What needs to be done: Below are several entries. Transcribe exactly those lines that fall from the one with "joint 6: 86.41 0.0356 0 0" through the one with "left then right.", end lines included.

Records shown:
____________________
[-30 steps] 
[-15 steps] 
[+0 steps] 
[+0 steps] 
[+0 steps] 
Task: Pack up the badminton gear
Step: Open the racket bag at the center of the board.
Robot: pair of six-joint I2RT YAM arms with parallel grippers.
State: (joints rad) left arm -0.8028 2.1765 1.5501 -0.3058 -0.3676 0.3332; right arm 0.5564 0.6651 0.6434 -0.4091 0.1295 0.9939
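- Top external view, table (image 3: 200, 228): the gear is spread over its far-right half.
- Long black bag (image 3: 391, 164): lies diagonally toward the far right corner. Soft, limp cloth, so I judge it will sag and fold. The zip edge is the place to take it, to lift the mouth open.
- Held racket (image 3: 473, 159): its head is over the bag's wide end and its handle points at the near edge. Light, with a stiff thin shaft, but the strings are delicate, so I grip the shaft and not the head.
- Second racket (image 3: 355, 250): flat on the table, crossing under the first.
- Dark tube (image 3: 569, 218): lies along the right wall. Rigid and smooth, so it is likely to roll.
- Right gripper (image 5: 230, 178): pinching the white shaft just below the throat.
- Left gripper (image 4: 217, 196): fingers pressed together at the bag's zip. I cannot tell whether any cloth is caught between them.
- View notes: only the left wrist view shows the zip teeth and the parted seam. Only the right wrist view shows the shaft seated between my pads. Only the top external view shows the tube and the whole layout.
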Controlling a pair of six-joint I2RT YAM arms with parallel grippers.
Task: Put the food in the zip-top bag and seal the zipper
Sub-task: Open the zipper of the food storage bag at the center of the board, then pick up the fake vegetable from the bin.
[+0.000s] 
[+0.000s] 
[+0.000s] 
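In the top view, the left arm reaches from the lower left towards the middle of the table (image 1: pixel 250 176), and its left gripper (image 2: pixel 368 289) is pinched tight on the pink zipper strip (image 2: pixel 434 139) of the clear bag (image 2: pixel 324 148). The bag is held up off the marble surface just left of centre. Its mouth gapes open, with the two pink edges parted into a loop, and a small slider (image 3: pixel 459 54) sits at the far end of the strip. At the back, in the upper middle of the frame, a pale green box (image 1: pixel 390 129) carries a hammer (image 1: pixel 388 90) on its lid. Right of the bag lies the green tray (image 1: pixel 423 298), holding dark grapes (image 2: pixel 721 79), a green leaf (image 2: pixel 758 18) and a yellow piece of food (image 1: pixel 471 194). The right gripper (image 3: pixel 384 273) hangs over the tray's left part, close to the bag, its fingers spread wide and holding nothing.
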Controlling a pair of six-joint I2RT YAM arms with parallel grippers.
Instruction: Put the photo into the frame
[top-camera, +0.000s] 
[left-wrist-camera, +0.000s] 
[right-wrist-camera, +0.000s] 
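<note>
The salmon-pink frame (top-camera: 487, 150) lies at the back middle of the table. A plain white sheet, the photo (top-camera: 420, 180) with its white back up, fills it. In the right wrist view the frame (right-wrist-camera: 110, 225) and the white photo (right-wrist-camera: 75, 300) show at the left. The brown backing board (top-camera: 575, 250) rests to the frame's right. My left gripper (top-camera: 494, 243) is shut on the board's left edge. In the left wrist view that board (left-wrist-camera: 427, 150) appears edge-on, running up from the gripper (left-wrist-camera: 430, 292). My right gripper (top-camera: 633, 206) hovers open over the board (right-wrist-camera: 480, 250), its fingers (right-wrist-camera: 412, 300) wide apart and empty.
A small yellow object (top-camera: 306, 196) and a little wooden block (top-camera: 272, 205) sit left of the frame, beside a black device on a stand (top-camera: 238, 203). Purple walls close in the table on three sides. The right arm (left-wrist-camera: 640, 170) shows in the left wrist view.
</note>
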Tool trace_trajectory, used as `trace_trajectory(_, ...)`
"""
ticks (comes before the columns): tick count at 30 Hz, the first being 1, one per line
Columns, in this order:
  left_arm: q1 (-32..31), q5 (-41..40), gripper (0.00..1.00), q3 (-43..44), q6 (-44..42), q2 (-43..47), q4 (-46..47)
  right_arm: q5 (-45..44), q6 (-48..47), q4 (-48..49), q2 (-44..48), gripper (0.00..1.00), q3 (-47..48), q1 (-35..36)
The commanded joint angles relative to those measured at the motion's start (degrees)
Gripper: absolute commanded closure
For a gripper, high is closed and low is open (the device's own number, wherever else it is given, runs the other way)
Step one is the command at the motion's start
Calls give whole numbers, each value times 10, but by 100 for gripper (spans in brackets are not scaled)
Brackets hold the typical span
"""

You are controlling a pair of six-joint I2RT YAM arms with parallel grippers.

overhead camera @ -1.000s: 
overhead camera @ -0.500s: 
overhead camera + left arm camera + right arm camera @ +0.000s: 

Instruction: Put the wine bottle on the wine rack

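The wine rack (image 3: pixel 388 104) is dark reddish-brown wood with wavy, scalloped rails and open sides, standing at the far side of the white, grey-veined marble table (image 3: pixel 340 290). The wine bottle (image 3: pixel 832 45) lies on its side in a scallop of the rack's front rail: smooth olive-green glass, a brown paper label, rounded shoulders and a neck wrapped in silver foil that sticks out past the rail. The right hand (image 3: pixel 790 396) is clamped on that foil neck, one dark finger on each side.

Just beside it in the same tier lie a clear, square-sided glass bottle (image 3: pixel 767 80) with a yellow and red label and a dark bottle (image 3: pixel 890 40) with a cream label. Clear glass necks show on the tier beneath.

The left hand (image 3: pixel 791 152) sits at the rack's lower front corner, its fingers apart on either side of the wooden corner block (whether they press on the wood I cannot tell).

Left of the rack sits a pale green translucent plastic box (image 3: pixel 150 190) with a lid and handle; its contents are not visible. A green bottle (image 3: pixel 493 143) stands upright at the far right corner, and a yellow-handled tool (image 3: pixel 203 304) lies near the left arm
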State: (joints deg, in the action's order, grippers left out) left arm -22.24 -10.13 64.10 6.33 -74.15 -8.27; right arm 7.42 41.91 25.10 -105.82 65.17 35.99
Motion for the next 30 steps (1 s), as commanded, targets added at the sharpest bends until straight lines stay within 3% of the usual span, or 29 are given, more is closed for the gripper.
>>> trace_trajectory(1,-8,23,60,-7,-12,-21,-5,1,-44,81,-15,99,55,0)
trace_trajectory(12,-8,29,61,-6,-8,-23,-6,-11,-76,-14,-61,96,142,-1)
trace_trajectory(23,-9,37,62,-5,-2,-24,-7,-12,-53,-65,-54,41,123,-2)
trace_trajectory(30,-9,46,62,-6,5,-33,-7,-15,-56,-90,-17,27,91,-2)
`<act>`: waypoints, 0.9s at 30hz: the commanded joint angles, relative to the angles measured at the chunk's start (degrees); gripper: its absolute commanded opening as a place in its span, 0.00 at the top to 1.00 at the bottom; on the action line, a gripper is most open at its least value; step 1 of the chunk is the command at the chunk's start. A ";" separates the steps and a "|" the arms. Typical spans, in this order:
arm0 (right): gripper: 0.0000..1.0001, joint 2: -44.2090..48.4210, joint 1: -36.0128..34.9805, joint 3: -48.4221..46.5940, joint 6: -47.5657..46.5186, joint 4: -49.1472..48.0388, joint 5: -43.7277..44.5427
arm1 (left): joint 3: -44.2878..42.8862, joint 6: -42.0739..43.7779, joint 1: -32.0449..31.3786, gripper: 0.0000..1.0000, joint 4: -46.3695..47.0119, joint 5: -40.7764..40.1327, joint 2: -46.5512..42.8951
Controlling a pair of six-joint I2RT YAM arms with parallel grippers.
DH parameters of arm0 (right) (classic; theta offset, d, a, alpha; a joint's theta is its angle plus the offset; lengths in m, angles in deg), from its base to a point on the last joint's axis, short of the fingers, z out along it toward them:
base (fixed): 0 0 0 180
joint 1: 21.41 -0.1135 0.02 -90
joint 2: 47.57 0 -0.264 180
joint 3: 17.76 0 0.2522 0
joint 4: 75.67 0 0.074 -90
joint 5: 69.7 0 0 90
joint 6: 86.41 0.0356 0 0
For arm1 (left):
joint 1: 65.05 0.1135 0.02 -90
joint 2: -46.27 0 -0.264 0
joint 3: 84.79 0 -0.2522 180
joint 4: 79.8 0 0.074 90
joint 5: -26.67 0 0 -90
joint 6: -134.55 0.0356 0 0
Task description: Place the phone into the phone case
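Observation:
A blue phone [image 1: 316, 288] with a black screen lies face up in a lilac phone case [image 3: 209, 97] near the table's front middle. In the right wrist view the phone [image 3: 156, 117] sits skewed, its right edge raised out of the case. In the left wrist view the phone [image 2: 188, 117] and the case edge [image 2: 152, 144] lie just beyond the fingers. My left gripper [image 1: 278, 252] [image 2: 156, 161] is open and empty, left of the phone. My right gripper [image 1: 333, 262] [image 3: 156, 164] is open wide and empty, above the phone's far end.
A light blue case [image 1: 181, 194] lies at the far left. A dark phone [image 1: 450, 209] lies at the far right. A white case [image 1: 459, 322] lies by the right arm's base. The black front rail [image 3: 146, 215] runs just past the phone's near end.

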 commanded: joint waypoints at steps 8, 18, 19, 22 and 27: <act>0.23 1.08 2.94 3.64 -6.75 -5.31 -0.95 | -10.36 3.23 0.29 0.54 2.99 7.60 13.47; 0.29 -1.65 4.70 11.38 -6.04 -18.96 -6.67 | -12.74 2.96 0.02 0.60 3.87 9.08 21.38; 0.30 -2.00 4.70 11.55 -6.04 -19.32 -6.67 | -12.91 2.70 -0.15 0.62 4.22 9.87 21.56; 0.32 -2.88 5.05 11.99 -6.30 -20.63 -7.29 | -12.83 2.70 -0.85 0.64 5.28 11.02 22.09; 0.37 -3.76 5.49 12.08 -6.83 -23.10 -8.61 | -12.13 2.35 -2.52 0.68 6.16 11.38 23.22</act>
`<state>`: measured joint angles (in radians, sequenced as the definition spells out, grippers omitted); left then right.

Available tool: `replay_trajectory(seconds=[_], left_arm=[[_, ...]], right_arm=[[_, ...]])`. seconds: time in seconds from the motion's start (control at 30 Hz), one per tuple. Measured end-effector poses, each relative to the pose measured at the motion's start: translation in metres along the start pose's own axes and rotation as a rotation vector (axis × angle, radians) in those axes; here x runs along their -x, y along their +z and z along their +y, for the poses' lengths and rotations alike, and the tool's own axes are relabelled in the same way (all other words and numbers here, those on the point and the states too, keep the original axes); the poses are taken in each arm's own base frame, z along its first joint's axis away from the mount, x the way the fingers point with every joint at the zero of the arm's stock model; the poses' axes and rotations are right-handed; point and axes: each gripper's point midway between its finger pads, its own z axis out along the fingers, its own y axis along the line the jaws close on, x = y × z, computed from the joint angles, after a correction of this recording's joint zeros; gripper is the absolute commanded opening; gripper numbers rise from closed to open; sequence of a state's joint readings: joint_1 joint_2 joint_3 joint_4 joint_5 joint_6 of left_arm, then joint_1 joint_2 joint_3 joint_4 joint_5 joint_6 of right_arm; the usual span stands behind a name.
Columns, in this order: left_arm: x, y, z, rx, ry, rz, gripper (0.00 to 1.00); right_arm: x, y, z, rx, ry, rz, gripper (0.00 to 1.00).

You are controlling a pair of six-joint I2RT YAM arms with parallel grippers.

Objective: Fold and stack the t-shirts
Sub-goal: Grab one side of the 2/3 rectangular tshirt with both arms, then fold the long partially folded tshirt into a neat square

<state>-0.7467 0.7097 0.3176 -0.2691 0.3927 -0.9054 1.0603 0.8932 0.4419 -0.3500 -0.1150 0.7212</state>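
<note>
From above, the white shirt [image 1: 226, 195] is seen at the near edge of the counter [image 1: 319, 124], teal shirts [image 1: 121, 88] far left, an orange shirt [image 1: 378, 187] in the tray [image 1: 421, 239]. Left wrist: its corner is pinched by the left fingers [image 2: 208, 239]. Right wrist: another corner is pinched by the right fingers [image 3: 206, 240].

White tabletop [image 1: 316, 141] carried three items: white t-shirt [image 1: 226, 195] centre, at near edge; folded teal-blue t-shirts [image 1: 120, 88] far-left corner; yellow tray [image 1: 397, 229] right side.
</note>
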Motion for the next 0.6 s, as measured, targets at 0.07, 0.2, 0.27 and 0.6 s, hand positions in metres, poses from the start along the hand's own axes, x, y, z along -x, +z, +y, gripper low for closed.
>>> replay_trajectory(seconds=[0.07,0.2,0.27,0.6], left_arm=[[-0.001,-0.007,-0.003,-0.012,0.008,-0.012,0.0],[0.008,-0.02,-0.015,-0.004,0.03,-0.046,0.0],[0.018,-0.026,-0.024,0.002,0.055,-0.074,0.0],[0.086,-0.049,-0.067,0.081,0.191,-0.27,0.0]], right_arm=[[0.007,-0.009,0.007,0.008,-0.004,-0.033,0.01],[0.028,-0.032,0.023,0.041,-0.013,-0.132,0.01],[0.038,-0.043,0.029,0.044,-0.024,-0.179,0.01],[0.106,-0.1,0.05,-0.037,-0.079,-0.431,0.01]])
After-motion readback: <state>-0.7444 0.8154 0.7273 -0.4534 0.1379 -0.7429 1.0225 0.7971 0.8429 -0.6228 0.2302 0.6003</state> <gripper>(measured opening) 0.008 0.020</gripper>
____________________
Result of this exercise:
joint 6: 86.41 0.0356 0 0
For arm1 (left):
joint 1: 65.05 0.1135 0.02 -90
joint 2: -46.27 0 -0.264 0
joint 3: 84.79 0 -0.2522 180
joint 4: 79.8 0 0.074 90
joint 5: -26.67 0 0 -90
joint 6: -134.55 0.0356 0 0
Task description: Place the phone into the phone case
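Observation:
A blue phone [image 1: 316, 288] with a black screen lies face up in a lilac phone case [image 3: 209, 97] near the table's front middle. In the right wrist view the phone [image 3: 156, 117] sits skewed, its right edge raised out of the case. In the left wrist view the phone [image 2: 188, 117] and the case edge [image 2: 152, 144] lie just beyond the fingers. My left gripper [image 1: 278, 252] [image 2: 156, 161] is open and empty, left of the phone. My right gripper [image 1: 333, 262] [image 3: 156, 164] is open wide and empty, above the phone's far end.
A light blue case [image 1: 181, 194] lies at the far left. A dark phone [image 1: 450, 209] lies at the far right. A white case [image 1: 459, 322] lies by the right arm's base. The black front rail [image 3: 146, 215] runs just past the phone's near end.
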
 commanded: joint waypoints at steps 8, 18, 19, 22 and 27: <act>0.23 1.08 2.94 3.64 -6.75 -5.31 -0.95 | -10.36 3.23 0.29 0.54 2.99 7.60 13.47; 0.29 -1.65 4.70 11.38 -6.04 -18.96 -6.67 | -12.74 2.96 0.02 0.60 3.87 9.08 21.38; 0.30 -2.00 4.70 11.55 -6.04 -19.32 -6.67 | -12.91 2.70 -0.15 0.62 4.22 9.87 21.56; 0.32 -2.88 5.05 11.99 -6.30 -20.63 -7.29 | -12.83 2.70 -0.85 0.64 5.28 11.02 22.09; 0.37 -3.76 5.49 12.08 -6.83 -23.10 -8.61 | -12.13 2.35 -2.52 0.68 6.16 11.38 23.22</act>
`<state>`: measured joint angles (in radians, sequenced as the definition spells out, grippers omitted); left then right.

This output contains the complete answer.